*YOUR ASSIGNMENT:*
Your answer must consist of exactly the lines below, starting with the line with "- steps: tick" and going on through the line with "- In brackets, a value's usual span", and nothing else.

*DATA:*
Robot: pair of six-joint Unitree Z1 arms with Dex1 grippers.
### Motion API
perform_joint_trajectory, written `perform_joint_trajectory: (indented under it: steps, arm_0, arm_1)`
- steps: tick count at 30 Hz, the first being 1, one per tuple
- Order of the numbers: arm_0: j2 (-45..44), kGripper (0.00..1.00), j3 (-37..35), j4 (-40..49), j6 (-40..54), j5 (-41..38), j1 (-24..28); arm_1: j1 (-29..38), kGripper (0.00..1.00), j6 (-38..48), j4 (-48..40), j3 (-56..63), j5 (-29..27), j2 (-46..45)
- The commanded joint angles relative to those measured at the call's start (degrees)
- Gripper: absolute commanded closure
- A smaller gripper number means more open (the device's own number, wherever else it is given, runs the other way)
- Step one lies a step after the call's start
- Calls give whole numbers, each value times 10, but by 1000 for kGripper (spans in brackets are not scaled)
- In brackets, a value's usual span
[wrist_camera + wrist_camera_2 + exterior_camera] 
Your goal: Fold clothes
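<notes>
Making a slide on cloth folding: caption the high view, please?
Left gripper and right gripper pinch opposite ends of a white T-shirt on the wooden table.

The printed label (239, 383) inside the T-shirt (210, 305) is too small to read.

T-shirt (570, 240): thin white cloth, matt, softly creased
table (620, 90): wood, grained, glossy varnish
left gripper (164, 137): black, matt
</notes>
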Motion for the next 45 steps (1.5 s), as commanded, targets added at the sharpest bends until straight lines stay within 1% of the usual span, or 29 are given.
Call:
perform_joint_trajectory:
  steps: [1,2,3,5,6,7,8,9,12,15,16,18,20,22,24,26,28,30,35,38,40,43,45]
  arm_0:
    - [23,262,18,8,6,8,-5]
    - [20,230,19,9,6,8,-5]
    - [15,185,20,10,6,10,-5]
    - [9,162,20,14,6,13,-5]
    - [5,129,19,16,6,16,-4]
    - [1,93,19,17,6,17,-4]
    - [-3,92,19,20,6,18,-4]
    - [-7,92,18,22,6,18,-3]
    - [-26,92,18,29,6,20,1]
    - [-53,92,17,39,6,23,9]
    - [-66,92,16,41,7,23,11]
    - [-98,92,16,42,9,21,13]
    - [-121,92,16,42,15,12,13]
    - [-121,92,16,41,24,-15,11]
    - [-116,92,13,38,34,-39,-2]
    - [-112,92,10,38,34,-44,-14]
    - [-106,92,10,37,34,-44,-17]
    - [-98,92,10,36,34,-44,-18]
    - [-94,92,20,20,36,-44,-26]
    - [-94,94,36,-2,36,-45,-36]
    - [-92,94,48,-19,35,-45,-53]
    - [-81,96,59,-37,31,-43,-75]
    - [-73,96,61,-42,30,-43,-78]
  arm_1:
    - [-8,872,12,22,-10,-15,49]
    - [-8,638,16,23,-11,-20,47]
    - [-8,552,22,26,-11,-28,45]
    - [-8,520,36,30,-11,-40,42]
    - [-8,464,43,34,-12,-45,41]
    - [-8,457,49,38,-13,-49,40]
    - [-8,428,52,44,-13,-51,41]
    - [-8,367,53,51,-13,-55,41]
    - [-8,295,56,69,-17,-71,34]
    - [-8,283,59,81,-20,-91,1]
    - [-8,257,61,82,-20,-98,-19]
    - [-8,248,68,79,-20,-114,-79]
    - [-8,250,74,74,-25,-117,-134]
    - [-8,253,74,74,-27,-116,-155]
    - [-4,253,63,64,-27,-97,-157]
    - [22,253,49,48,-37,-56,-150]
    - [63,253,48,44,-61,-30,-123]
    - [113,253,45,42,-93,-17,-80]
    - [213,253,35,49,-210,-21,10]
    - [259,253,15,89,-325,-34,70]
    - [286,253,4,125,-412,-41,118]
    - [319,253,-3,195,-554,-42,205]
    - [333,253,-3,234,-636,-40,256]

*PROBLEM SOLUTION:*
- steps: tick count at 30 Hz, the first being 1, one per tuple
- Order of the numbers: arm_0: j2 (-45..44), kGripper (0.00..1.00), j3 (-37..35), j4 (-40..49), j6 (-40..54), j5 (-41..38), j1 (-24..28); arm_1: j1 (-29..38), kGripper (0.00..1.00), j6 (-38..48), j4 (-48..40), j3 (-56..63), j5 (-29..27), j2 (-46..45)
- The commanded joint angles relative to those measured at the call's start (degrees)
- Gripper: absolute commanded closure
- A smaller gripper number means more open (the device's own number, wherever else it is given, runs the other way)
- Step one lies a step after the call's start
- Calls give whole numbers, each value times 10, but by 1000 for kGripper (spans in brackets are not scaled)
- In brackets, a value's usual span

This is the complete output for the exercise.